# What you have to do
Set down the listing below verbatim, but only from its first line through the line containing "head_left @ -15".

*** Begin section ***

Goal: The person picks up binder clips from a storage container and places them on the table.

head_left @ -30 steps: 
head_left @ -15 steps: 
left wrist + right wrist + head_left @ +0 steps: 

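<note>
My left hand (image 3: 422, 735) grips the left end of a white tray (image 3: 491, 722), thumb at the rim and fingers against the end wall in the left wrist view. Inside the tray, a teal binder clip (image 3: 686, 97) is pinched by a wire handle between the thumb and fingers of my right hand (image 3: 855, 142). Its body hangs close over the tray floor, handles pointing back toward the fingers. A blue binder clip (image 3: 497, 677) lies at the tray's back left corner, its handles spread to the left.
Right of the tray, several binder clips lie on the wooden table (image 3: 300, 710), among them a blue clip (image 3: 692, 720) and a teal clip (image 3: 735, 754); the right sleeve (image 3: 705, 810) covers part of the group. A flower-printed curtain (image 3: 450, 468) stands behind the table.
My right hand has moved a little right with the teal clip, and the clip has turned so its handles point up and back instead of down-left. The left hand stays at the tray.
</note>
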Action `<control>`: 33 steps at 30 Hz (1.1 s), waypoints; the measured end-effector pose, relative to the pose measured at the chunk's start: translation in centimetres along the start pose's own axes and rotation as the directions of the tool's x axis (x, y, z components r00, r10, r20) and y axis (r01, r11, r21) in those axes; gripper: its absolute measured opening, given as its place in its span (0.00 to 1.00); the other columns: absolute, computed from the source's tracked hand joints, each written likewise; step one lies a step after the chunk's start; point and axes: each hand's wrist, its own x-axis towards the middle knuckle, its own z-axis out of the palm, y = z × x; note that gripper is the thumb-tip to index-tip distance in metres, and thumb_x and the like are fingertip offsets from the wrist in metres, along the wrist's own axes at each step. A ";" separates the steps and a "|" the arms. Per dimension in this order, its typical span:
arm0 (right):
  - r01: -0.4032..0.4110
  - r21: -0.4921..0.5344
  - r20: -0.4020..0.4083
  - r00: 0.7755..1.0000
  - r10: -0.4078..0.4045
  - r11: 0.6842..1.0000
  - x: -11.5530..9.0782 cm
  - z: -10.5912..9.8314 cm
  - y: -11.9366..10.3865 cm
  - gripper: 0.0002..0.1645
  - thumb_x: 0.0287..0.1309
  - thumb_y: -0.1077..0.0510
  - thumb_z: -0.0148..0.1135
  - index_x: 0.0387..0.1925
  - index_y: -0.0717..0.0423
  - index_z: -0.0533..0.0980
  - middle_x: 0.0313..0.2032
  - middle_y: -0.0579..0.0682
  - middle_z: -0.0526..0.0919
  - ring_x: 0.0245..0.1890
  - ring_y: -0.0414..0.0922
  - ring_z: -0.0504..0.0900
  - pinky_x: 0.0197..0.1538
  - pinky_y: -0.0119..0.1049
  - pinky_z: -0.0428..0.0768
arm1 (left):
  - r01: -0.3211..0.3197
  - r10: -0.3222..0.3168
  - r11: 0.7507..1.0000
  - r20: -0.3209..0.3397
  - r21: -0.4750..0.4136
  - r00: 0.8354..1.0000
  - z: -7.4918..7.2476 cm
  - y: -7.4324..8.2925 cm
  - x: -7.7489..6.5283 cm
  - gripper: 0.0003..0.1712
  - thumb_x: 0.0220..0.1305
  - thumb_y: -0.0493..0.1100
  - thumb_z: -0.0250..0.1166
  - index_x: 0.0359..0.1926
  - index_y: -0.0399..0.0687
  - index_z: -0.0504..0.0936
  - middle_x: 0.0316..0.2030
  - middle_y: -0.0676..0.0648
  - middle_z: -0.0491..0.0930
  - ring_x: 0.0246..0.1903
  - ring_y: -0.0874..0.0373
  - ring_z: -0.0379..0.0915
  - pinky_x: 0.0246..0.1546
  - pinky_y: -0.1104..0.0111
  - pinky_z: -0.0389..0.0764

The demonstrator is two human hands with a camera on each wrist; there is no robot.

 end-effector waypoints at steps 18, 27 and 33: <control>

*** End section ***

# Your solution
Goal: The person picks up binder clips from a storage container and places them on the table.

head_left @ -30 steps: 
head_left @ -15 steps: 

This exercise has now been completed.